‘India Can No Longer Rely on IT Services’: Nithin Kamath Calls for China-Style Deep Tech Push

Nithin Kamath

Zerodha co-founder Nithin Kamath has urged India to rethink its economic strategy, warning that the country can no longer rely solely on IT services exports to sustain growth. In a recent statement, Kamath emphasized the need for a China-style deep tech push, focusing on advanced manufacturing, artificial intelligence, biotechnology, and clean energy. His remarks come at a time when India’s IT sector faces slowing global demand, rising automation, and intense competition from other emerging economies.


Key Highlights

  • Kamath’s Warning: India’s dependence on IT services is unsustainable in the long run.
  • Deep Tech Push: Advocates for investment in AI, biotech, semiconductors, and clean energy.
  • China Model: Suggests India emulate China’s aggressive deep tech and manufacturing strategy.
  • Economic Context: IT services contribute nearly 8% to India’s GDP, but growth is slowing.
  • Policy Implications: Calls for government incentives, R&D funding, and startup ecosystem support.

Analysis of India’s Economic Strategy

FactorCurrent ScenarioKamath’s RecommendationOutcome Expected
IT ServicesMajor export contributorDiversify beyond ITReduced dependency
ManufacturingLimited global competitivenessDeep tech & advanced manufacturingStronger global presence
InnovationService-driven IT outsourcingAI, biotech, semiconductorsHigh-value industries
Policy SupportFocus on IT parks, outsourcingR&D incentives, deep tech hubsLong-term sustainability
Global PositioningOutsourcing hubDeep tech leaderStrategic advantage

Comparative Analysis: India vs China

SectorIndia (Current)China (Model)Lessons for India
IT ServicesOutsourcing hubLimited relianceDiversify economy
ManufacturingWeak global shareGlobal leaderInvest in advanced manufacturing
AI & RoboticsNascent stageAggressive adoptionScale AI research
BiotechEmerging startupsStrong pharma & biotechIncrease R&D funding
SemiconductorsHeavy import relianceDomestic chip industryBuild semiconductor ecosystem

Drivers Behind Kamath’s Call

  1. Global IT Slowdown: Demand for outsourcing services is plateauing.
  2. Automation Threat: AI and robotics reducing need for human-driven IT services.
  3. China’s Success: Deep tech investments helped China dominate global manufacturing.
  4. National Security: Semiconductor and AI independence critical for strategic autonomy.
  5. Startup Ecosystem: India’s vibrant startup scene can pivot to deep tech with proper support.

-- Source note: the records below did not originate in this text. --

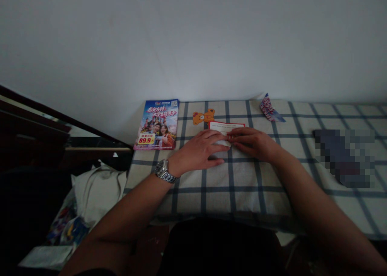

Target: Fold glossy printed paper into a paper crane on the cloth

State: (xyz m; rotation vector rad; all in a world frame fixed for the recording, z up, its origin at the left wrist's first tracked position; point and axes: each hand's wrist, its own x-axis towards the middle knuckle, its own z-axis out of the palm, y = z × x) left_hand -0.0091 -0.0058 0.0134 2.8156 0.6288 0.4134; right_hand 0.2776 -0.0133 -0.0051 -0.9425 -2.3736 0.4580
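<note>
A small sheet of paper (225, 126), white with a red border and faint print along its top, lies partly covered on the checked cloth. My left hand (201, 151) rests over its left and lower part, palm down, with the fingers stretched out and apart. From the right, my right hand (252, 143) holds the paper's right part with its fingers drawn together, the tips almost meeting those of my left hand. Both hands hide the lower part of the paper, so its full shape cannot be made out. A metal watch (165, 170) is on my left wrist.
A stack of colourful flyers (159, 124) stands back left. Behind my hands are a bear picture (204, 117) and a folded paper piece (270, 109) by the wall (211, 46). A dark blurred object (338, 155) lies right. Bags (96, 191) sit left below the cloth's edge.
</note>
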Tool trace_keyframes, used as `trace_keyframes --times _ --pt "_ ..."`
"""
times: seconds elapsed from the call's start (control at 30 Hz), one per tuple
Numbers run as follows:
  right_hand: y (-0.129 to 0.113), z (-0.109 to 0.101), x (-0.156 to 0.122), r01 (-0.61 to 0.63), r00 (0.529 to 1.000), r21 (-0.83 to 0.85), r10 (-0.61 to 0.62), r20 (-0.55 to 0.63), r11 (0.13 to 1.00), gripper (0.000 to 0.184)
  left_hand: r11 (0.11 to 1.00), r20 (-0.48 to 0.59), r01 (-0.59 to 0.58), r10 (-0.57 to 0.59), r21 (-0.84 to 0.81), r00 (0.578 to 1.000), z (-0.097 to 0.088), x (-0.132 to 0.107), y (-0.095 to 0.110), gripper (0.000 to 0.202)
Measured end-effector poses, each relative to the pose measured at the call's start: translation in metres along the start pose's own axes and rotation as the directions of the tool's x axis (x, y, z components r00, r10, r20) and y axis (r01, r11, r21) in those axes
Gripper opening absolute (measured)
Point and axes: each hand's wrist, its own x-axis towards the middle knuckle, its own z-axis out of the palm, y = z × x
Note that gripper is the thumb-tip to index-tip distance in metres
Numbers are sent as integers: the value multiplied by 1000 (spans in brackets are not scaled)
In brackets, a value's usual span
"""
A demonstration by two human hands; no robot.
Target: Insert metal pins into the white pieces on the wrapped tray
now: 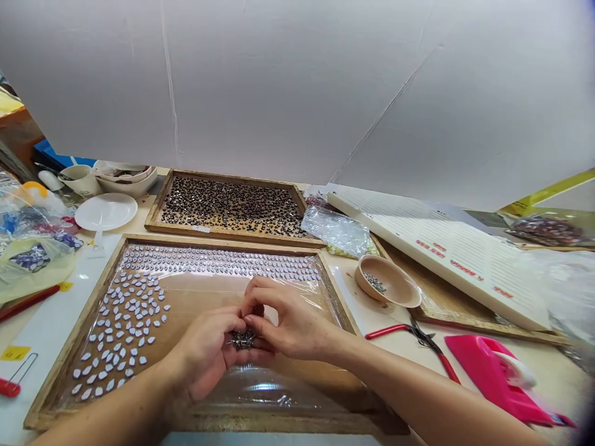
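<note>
My left hand (207, 353) is cupped palm-up over the near wooden tray (69, 353), holding a small heap of tiny dark metal pieces (242, 339). My right hand (286, 319) reaches into that heap, its thumb and fingers pinched together on the pieces. The tray is lined with clear plastic film (260, 387) and carries several small white oval pieces (125, 322), in neat rows along the far side and scattered on the left.
A second wooden tray (160, 204) full of dark pieces lies behind. To the right are a tan bowl (400, 291) with small parts, red-handled pliers (418, 337), a pink tape dispenser (493, 371), a white board (460, 254). Left: white plate (106, 212), cup (82, 179), bags.
</note>
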Motion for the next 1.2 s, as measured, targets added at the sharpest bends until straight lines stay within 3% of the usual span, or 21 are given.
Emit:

Public and Industry Reaction

  • Entrepreneurs: Many agree with Kamath, citing the need for diversification.
  • Policy Analysts: Highlight challenges in replicating China’s model due to India’s democratic setup.
  • Investors: Growing interest in deep tech startups, especially in AI and clean energy.
  • Media: Coverage frames Kamath’s remarks as a wake-up call for policymakers.

Future Outlook

India’s economic trajectory could shift significantly if Kamath’s recommendations are adopted:

  • Deep Tech Ecosystem: Emergence of AI, biotech, and semiconductor hubs.
  • Global Competitiveness: Stronger positioning in advanced industries.
  • Job Creation: High-skilled employment opportunities in R&D and manufacturing.
  • Economic Diversification: Reduced reliance on IT services exports.

Challenges ahead:

  • Building infrastructure for advanced manufacturing.
  • Ensuring adequate funding for deep tech startups.
  • Balancing short-term IT sector reliance with long-term diversification.

Conclusion

Nithin Kamath’s call for a China-style deep tech push reflects growing concerns about India’s overdependence on IT services. While outsourcing has powered India’s economy for decades, slowing demand and automation risks highlight the need for diversification. By investing in AI, biotech, semiconductors, and clean energy, India can position itself as a global leader in high-value industries, ensuring sustainable growth and strategic autonomy in the decades ahead.


Disclaimer

This article is intended for informational and analytical purposes only. It summarizes publicly available statements and economic perspectives. It does not constitute financial advice, insider information, or professional consultation. Readers are encouraged to verify facts independently and consult experts before making investment or policy decisions.